Ciao,
Let $Y_1(t), \dots, Y_n(t)$ a set of timeseries.
Let $P(t) = \sum_{i=1}^n Y_i(t)$. I will call this object a portfolio.
Suppose you have also a set of regressor, one for each timeseries: $X_1(t), ..., X_n(t)$.
You can then build a regression model for each timeseries:
$$
Y_i(t) = f(X_t; \beta_i) + \epsilon_i(t)
$$
where $\epsilon_i(t)$ are the residuals and $\beta$ are the parameter to optimize ($f$ can be whatever you want: linear regression, BDT, NeuralNet...it's not important).
Let $\hat{Y}_i(t) \doteq f(X_t; \beta_i)$.

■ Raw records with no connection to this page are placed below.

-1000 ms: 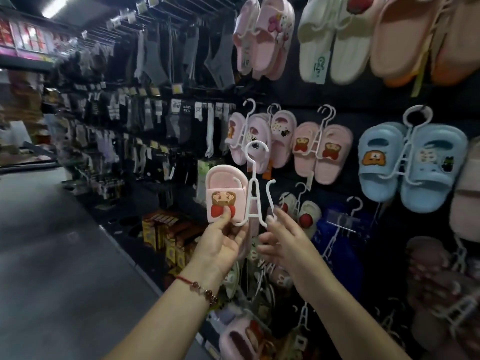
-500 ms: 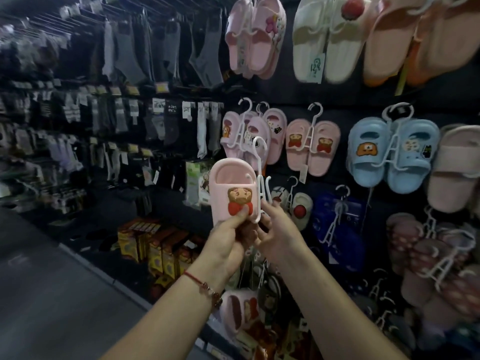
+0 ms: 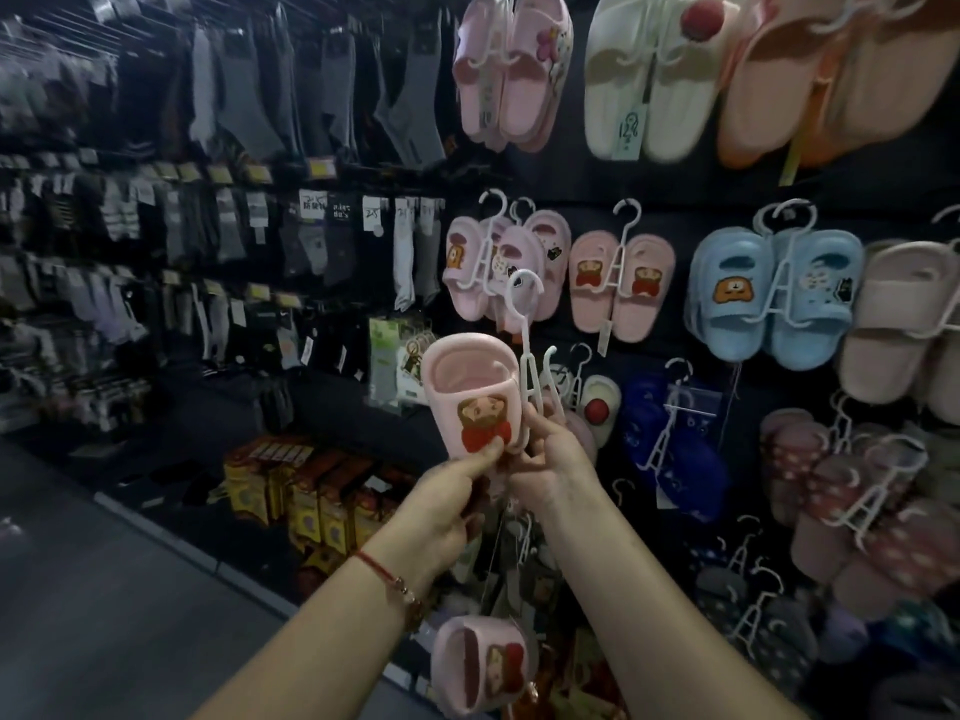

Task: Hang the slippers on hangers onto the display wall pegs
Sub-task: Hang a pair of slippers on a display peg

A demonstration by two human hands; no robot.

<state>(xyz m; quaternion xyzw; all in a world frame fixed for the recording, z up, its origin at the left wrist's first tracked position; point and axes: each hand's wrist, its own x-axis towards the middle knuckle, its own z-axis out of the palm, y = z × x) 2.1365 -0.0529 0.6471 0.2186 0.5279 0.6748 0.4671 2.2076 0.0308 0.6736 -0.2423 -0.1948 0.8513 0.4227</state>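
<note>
A small pink slipper [image 3: 470,389] with a bear patch sits on the left arm of a white plastic hanger [image 3: 530,350], held up in front of the dark display wall [image 3: 727,189]. My left hand [image 3: 452,491] pinches the slipper's lower edge with thumb and fingers. My right hand [image 3: 550,459] pinches the hanger's lower part beside the slipper. The hanger's right arm is bare. A matching pink slipper [image 3: 480,665] lies low down, below my wrists. The hanger's hook [image 3: 522,291] points up, below the pegs.
Pairs on hangers fill the wall: matching pink bear slippers [image 3: 621,283], blue ones [image 3: 774,298], pink, white and orange pairs above, dotted ones at the right. Sock racks [image 3: 234,200] run along the left. Yellow boxes [image 3: 306,491] stand on the low shelf; grey floor [image 3: 104,589] lies left.
My right hand came in from beside the hanger and now pinches its lower part, close to my left hand. The slipper and hanger shifted slightly; the view swung toward the wall.
</note>
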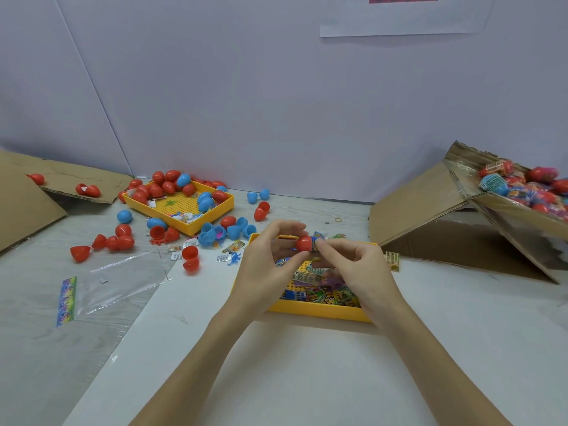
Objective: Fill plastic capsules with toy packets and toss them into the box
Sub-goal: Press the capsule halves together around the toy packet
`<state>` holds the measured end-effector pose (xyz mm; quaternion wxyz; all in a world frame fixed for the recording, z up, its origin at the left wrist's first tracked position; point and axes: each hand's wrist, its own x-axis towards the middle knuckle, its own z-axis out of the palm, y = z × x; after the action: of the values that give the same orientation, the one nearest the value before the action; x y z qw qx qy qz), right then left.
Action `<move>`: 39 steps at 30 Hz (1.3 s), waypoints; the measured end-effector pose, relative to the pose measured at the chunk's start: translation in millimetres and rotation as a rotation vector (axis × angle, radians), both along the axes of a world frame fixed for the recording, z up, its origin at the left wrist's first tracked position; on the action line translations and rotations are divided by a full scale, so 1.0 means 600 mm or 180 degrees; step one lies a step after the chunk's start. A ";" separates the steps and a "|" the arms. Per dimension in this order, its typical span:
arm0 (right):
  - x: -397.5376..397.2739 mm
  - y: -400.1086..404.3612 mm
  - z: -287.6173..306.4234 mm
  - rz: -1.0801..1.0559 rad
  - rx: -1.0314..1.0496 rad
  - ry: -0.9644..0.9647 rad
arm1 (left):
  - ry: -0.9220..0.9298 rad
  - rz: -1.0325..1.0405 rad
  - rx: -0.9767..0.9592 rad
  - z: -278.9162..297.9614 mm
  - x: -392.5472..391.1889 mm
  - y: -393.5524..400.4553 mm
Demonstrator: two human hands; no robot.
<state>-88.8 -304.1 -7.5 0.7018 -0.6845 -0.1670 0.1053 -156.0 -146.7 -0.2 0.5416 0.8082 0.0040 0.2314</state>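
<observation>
I saw left hand (264, 265) curled round red capsule (303, 243) | right hand (353, 265) pinching blue packet (316, 243) at capsule's mouth | both above yellow tray (319, 313) | box (430, 204) at right

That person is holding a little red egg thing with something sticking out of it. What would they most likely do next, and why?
Probably push the packet fully into the red capsule half. The left hand holds the half above the yellow tray, while the right hand pinches the packet, which still sticks out of the open end. It seemingly must sit inside before the capsule can be closed and tossed into the box.
</observation>
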 end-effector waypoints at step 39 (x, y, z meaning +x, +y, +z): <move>-0.009 -0.013 0.035 0.1126 0.1527 0.1996 | -0.0862 0.0093 0.0037 0.000 -0.003 -0.012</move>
<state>-94.3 -312.0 13.3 0.8290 -0.3977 -0.0801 0.3850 -157.9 -154.0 -0.2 0.5291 0.7725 -0.0588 0.3463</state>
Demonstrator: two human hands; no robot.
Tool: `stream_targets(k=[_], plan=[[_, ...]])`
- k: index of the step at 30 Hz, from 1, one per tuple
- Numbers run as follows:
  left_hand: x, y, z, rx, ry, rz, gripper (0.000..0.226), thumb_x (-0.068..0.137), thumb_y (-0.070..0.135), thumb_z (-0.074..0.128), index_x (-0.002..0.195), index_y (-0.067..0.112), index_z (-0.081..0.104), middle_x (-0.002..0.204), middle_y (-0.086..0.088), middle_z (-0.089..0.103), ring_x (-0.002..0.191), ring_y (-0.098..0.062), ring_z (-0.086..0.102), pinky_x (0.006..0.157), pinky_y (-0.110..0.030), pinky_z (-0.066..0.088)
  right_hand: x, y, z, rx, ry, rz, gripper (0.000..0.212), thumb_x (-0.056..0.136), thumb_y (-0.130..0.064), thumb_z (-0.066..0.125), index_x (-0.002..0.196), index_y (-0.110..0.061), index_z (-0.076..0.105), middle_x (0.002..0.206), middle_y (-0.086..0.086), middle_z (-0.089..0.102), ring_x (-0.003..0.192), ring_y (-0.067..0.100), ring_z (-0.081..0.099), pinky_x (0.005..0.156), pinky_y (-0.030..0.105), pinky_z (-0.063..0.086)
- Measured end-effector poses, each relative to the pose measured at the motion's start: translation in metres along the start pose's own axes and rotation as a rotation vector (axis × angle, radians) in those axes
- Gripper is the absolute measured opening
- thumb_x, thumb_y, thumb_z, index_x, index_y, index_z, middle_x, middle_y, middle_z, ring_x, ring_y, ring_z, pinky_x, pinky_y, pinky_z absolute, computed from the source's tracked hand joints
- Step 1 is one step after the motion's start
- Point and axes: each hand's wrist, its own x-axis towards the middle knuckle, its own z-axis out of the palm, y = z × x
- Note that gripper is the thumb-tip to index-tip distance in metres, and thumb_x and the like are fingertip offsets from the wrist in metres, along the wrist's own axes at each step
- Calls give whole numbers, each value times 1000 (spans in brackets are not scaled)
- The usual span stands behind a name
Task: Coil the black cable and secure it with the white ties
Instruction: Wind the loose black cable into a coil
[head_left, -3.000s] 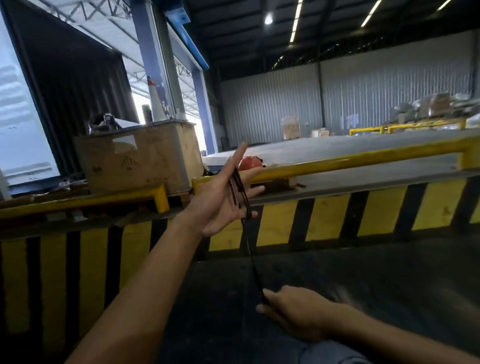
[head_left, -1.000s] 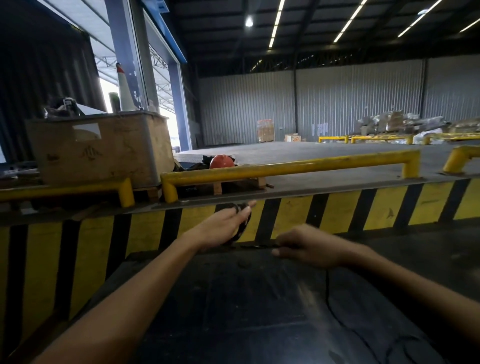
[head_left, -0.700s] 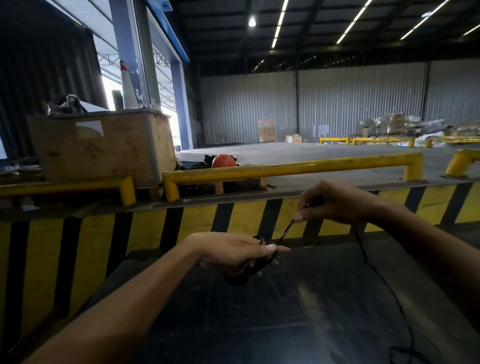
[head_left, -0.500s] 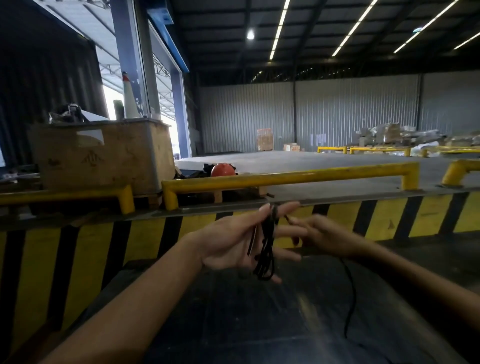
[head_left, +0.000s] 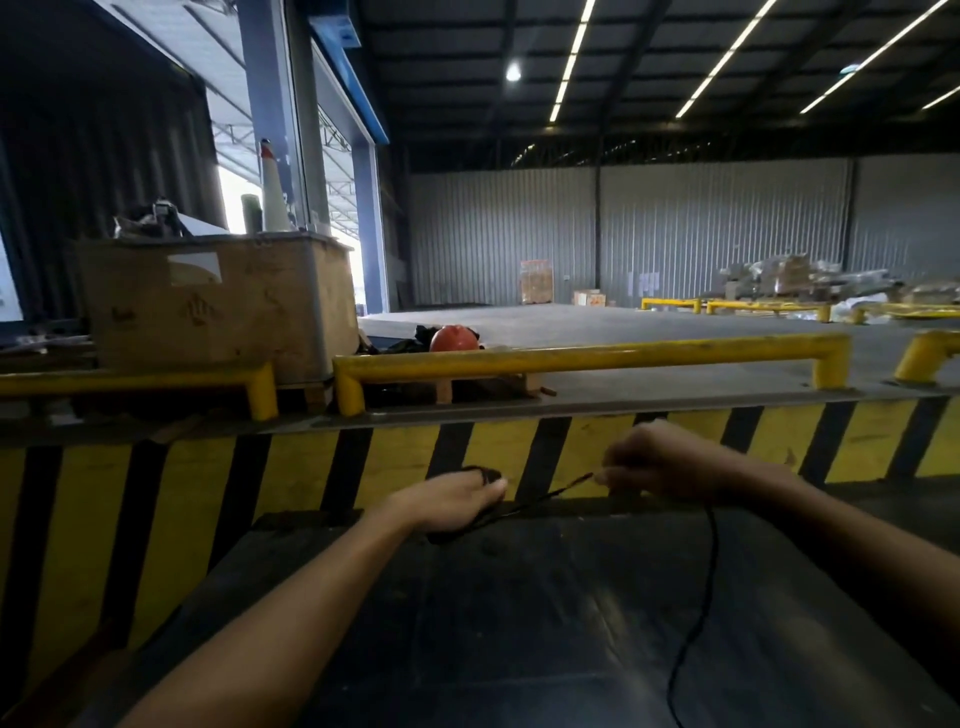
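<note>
The left hand (head_left: 457, 500) is curled shut around a bundle of black cable (head_left: 540, 501) loops, just above the dark counter (head_left: 519, 623). To the right of that bundle, the right hand (head_left: 660, 462) has its fingers (head_left: 605, 475) pinched together on the cable, which runs taut between both hands, then trails down across the counter.

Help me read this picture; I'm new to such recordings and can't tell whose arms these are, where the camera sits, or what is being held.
The camera is worn on a person's head and looks forward and down, so both bare arms belong to the wearer. The left hand grips a small bundle of black cable. The right hand pinches the same cable, stretched taut between the hands; the loose rest trails down over the dark surface. Beyond stand a striped barrier, yellow rail and wooden crate. No white ties are visible.
</note>
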Motion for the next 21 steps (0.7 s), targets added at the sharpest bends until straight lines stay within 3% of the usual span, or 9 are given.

The problem is about forecasting $P(t)$ with a model that minimizes MAE but without optimising the portfolio at once. Namely there is a constraint such as I can not build a model like: $$ P(t) = F(X_1(t), \dots, X_n(t)) $$ The only thing I am aloud to do is build a separate model for each $i$ (i.e. $\hat{Y}_i$) and then defining portfolio forecast as: $$ \hat{P}(t) \doteq \sum\hat{Y}_i(t) $$
Let $$ MAE_P = || P(t) -\hat{P}(t) || = \sum_t |\sum_{i=i}^n Y_i(t) - \hat{Y}_i(t)| = \sum_t | \sum_{i=i}^n \epsilon_i(t)| $$ As I said the main purpose is minimize $MAE_P$.
I want to focus on what happens to $MAE_P$ when I build $\hat{Y}_i(t)$ using different loss functions.
MAE loss function
I tried first using MAE loss function also to fit $\hat{Y}_i(t)$.
It means that to find the best fit I've optimised the following problem:
$$
\min_{\beta_i}||Y_i(t) - f(X_i(t); \beta_i)||_1 = \min_{\beta_i} \sum_t |Y_i(t)- f(X_i(t); \beta_i)|
$$
I will call $\epsilon_i^{MAE}(t)$ the residuals obtained by this optimisation and $MAE_P^{MAE}$ the portfolio MAE using these models.
MSE loss function
I can repeat the optimisations but this time using MSE loss function:
$$ \min_{\beta_i}||Y_i(t) - f(X_i(t); \beta_i)||_2^2 = \min_{\beta_i} \sum_t |Y_i(t)- f(X_i(t); \beta_i)|^2 $$
This second problem will generate a second family of models with residuals $\epsilon_i^{MSE}(t)$. The portfolio error obtained using this second family is $MAE_P^{MSE}$.
Note that even if $\hat{Y}_i(t)$ are obtained using MSE loss function the main purpose is still to minimize MAE portfolio ($MAE_P$)
Conclusion and question
As expected the MAE error of the single timeseries is lower when I use MAE loss function (by construction):
$$ \sum_t |\epsilon^{MAE}_i(t)| < \sum_t |\epsilon^{MSE}_i(t)| $$
Also as expected the bias is lower using MSE optimizer:
$$ \sum_t \epsilon^{MAE}_i(t) > \sum_t \epsilon^{MSE}_i(t) $$
When I aggregate my models to compute portfolio error this happens:
$$ MAE_P^{MSE} < MAE_P^{MAE} $$
by a lot. And also:
$$ BIAS_P^{MSE} < BIAS_P^{MAE} $$
While the second statement is kind of intuitive the first one is not (to me).
I knwon that $\epsilon_i(t)$ are high correlated w.r.t time so my question is:
Is it true that, if the correlation of $\epsilon_i(t)$ is big enough, then to optimize the portfolio MAE (in the sense I've specified above) it is more convenient to optimize the single timeseries that compose the portfolio such that the bias in minimized (i.e. using MSE loss function) rather than the MAE?
Can you give me a hint about how to formalize it?